La morte dell'attore -
L'attore è stato trovato morto in un'automobile parcheggiata in una strada nel distretto centro-settentrionale di Seongbuk. Il manager di Lee aveva chiamato la polizia non riuscendo a trovarlo e immaginando evidentemente il gesto. Sul sedile del passeggero è stata trovata una mattonella di carbone usata probabilmente per avvelenarsi con monossido di carbonio. L'agenzia di stampa sudcoreana Yonhap ha riferito, citando la polizia, che l'attore 48enne ha anche lasciato in casa un messaggio "che sembra un testamento".
Le indagini ad ottobre -
Era stato indagato dalla polizia ad ottobre per il suo presunto uso di marijuana e altre droghe e si fa sempre più strada l'ipotesi che non abbia retto alla pressione anche mediatica secondo quanto scrivono i fan scatenati. "I media lo hanno reso un criminale prima del processo. La polizia ha cercato di usarlo come esempio per dimostrare che stanno lavorando sodo sui casi di droga. E la gente ha alleviato lo stress scrivendo commenti odiosi", è uno dei commenti, mentre la sua agenzia Hodo e U Entertainment nel confermare con dolore la morte chiede esplicitamente di "astenersi dal diffondere false voci e segnalazioni maligne basate su speculazioni e congetture affinché il viaggio finale del defunto non sia ingiusto".
La gogna mediativa -
Dopo le accuse, ad ottobre, le apparizioni televisive e gli introiti pubblicitari di Lee Sun-Kyun erano crollati e come se non bastasse i media avevano anche diffuso voci di una sua relazione extraconiugale. L'attore, che dal 2009 era sposato con l’attrice internazionale Jeon Hye-jin, dalla quale aveva avuto due figli, aveva perso serenità ed era terrorizzato.Lee Sun-Kyun era sotto indagine perché sospettato di aver fatto uso di droghe illecite presso la residenza di una hostess impiegata in un bar esclusivo di Seoul. Secondo l'agenzia Yonhap, l'attore ha affermato di essere stato "ingannato" dalla padrona di casa, che lo avrebbe indotto a consumare i farmaci assicurandogli si trattasse di farmaci per dormire e di non essere a conoscenza di cosa fossero.

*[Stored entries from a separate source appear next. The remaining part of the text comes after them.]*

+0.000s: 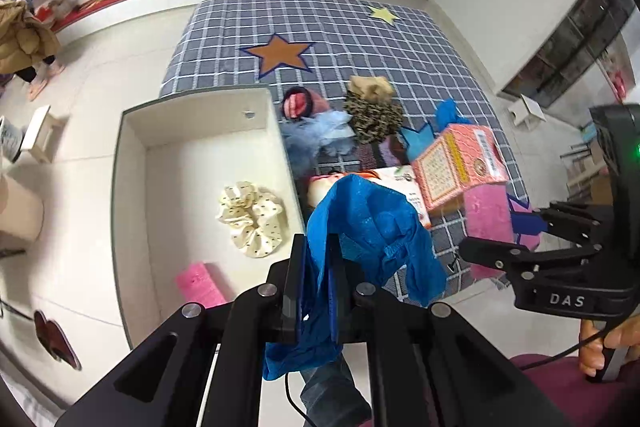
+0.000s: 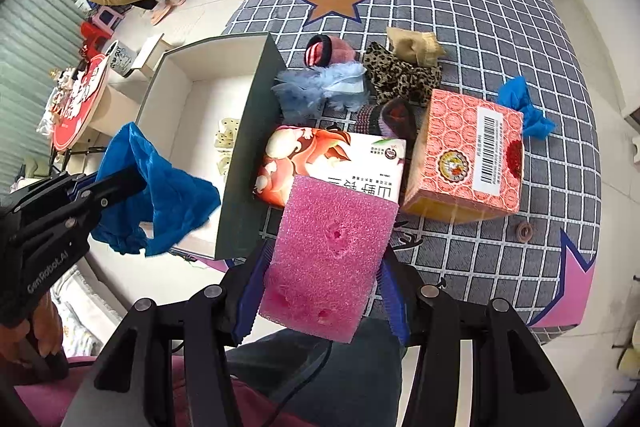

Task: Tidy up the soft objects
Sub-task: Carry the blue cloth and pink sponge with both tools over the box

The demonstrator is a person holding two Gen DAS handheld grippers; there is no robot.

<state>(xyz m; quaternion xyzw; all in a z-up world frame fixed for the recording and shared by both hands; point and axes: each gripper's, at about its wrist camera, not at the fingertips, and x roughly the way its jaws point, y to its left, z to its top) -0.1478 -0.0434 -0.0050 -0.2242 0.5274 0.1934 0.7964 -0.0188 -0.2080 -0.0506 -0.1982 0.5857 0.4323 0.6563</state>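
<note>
A crumpled blue plastic cover (image 1: 372,227) hangs pinched in the left gripper (image 1: 316,267), near the white box (image 1: 200,143). A pink sponge (image 2: 332,255), flat face up, sits clamped in the right gripper (image 2: 320,291). Inside the box lie a cream dotted scrunchie (image 1: 252,219) and another pink sponge (image 1: 200,285).

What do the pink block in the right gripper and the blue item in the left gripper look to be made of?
Pink block: open-cell foam sponge, matte; its face is finely pitted, with a few gouged holes. Blue item: thin non-woven or plastic sheet, faintly shiny; it hangs in limp crinkles with a gathered, seemingly elastic edge, perhaps a disposable shoe cover. Both sit clamped in the right gripper and left gripper.
</note>
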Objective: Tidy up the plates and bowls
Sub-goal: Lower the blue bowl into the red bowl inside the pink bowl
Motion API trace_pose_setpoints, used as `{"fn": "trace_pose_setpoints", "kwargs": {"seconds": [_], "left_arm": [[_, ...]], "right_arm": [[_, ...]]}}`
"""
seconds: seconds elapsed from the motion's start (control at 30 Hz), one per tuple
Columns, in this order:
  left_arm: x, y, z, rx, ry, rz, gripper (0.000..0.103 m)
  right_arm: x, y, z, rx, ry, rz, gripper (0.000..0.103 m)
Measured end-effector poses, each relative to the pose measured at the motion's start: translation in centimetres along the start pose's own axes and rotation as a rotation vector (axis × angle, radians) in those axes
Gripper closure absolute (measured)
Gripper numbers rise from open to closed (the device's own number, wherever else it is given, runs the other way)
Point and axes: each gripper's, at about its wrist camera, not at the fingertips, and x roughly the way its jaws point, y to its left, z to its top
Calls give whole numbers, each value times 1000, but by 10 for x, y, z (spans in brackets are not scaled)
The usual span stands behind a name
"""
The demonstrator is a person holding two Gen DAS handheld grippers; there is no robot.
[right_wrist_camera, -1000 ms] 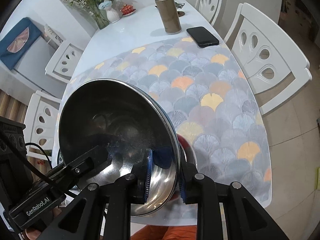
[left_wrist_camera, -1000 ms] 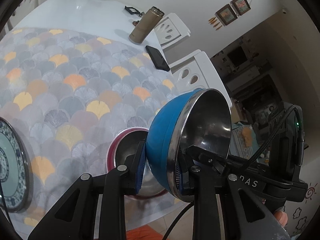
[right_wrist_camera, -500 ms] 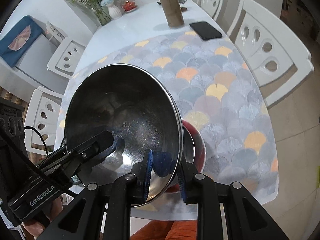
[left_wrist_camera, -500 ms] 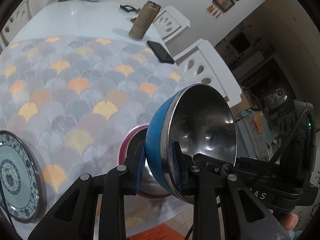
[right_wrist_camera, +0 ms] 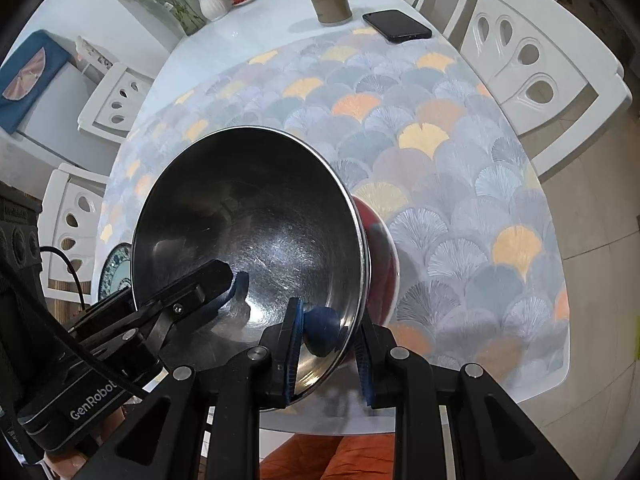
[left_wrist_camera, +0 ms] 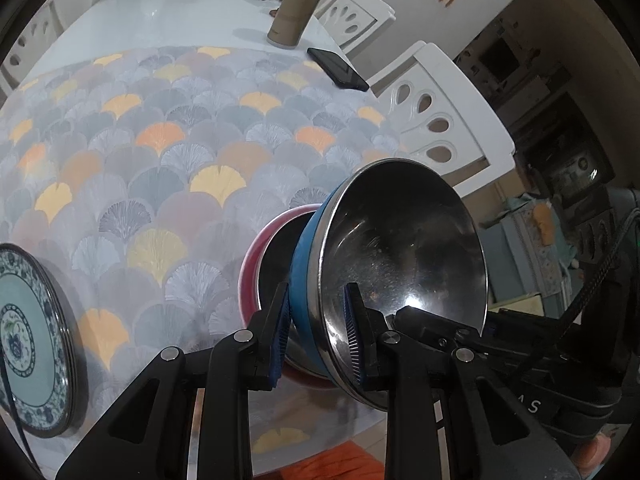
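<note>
Two grippers, left (left_wrist_camera: 318,334) and right (right_wrist_camera: 328,354), pinch the rim of one blue bowl (left_wrist_camera: 308,264) between their fingers, tilted just above the red bowl (left_wrist_camera: 256,256). We judge uneven release could tip it. The worktop (left_wrist_camera: 192,12) edge lies close; the plate (left_wrist_camera: 28,336) sits apart, leftward.

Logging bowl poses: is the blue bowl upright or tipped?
Tipped. The blue bowl hangs on edge, its steel inside facing sideways, both tongs clamping its rim, just above the red bowl.

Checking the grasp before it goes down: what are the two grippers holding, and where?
Both hold the blue bowl by its rim: left gripper and right gripper each pinch the wall, one finger inside, one outside.
</note>
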Motion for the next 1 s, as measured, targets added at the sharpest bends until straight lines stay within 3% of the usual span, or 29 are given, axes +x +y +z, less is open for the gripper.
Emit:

I ricatti e l'inganno presunto -
Lee era risultato negativo ai test antidroga due volte, durante le indagini della polizia e in un test di laboratorio il mese scorso. Aveva inoltre sporto denuncia contro due persone, tra cui la padrona di casa, sostenendo che lo avevano ricattato ed estorto denaro. Alla donna l'attore avrebbe pagato inizialmente una grande cifra (intorno ai 250mila dollari ma ad oggi sono solo indiscrezioni) poi l'avrebbe denunciata, quindi "secondo la ricostruzione che sta emergendo in queste ore” lei avrebbe rivelato alla polizia di averlo incontrato in un bar del distretto di Gangnam, tenuto da tempo sotto controllo dalla polizia proprio per un traffico di erba.
Le scuse e la vergogna -
"Mi scuso sinceramente per aver causato grande delusione a molte persone essendo coinvolto in un incidente così spiacevole", aveva detto ad ottobre.
Scuse emotivamente molto sentite da parte dell'attore, in un Paese dove rivendicare la propria innocenza per aver fumato una canna non è possibile e dove si diventa colpevoli anche con la sola accusa. Scuse che non sono bastate presumibilmente e salvarlo dalla gogna mediatica e sociale e che lo hanno costretto al gesto estremo.